Yankees Xtreme was the headline feature of UltraStar’s project. Once again borrowing inspiration from BowieNet, this was essentially an online fan club and forum where users could pay to join then chat with other members in real-time forums.

Years before Twitter reshaped our sports-watching experience, such chatrooms were a revolutionary tool in uniting fans around the world. In this regard, Bowie honed a remarkable gift for the few baseball fans in his homeland, who otherwise had to rely on US Forces radio and expensive newspaper imports to keep abreast of Major League events.

Elsewhere on the Yankees’ revamped website, Statzone provided very basic statistics in a clunky, non-sortable format. Ken Griffey Jr. led the league in home runs when this snapshot was taken, a fine example of Wayback Machine inspiring nostalgia that cannot be surpassed.

In this regard, the Yankees Time Machine was a cool function that allowed users to browse through old headlines and history, so long as they had the Netscape browser or Internet Explorer 4.0.

Finally, the Fanzone was a quirky nirvana for geeks like me. It encouraged visitors to “download a desktop pattern of your favourite player,” and included links to play pixelated games with a baseball theme. You could even buy the Yankees’ official magazine online, or order a box of Jeter’s Frosted Flakes, a cereal marketed by the team’s immortal shortstop.

Ultimately, I'm enthralled by things like this. Hankering for bygones times is a symptom of growing old, and I guess in a baseball sense, I'm reaching that stage. Many of the players I grew up watching have now retired, while some are even represented by their sons, such as Vladimir Guerrero Jr and Fernando Tatís Jr. 

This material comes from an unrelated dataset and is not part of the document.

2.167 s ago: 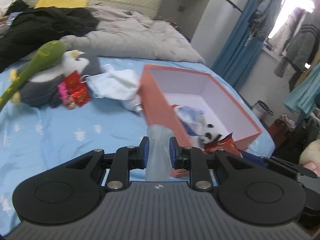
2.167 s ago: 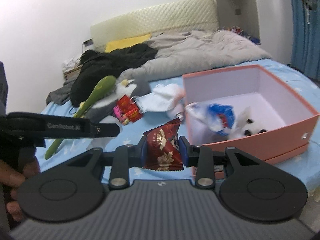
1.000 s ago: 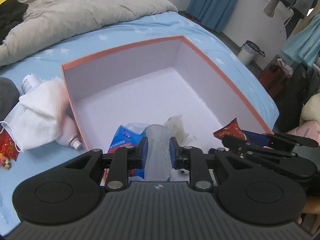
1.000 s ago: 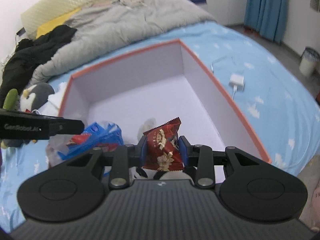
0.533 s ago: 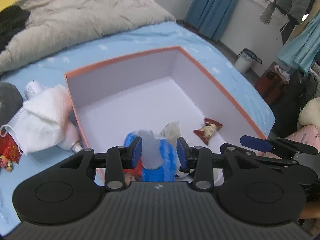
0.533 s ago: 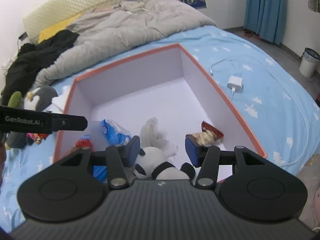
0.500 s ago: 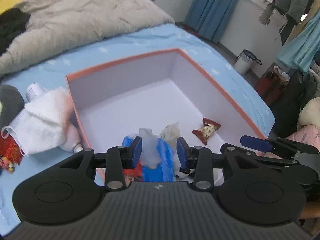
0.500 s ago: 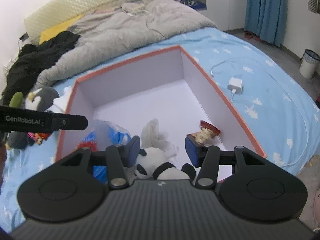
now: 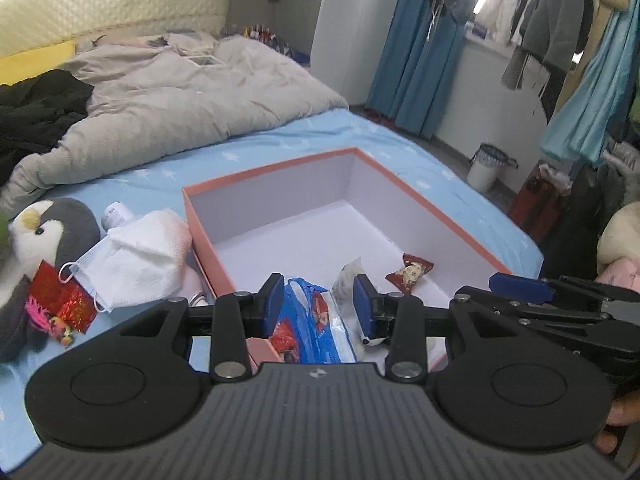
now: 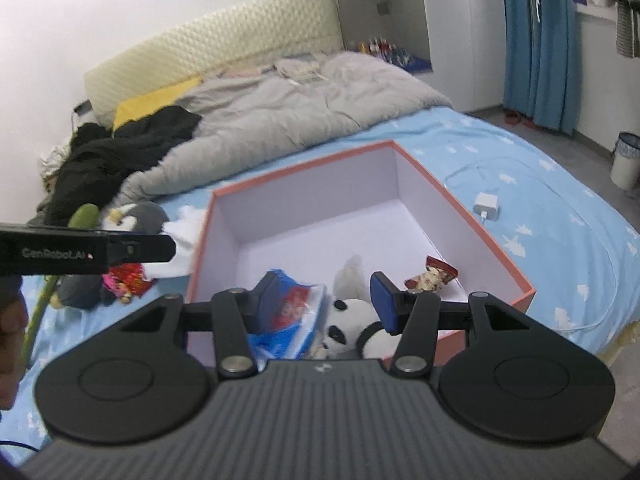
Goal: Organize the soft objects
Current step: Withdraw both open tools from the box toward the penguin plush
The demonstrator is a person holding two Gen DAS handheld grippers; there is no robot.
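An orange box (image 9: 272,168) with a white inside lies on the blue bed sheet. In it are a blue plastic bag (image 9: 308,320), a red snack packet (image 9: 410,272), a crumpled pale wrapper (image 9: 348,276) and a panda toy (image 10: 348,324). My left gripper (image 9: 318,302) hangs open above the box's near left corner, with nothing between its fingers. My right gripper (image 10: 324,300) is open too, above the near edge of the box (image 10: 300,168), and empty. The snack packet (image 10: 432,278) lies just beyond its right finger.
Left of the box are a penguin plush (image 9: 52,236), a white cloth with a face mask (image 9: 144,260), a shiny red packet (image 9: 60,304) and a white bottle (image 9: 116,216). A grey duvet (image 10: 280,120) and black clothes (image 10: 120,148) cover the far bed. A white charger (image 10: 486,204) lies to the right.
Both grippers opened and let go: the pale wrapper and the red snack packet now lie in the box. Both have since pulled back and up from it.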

Mariano Rivera, Mike Mussina and the late Roy Halladay will be inducted into the Hall of Fame this weekend, among others. Jeter will follow next year. I'm approaching veteran status as a baseball diehard, my heroes becoming immortals.

But I couldn't be a fan without the internet, and without team websites carrying news around the world. I couldn't be a fan without David Bowie and similar visionaries, who built the landscape that allows me to stay connected. Their work inspires me. Maybe I'll add Jeter's Frosted Flakes to my morning routine as a tribute.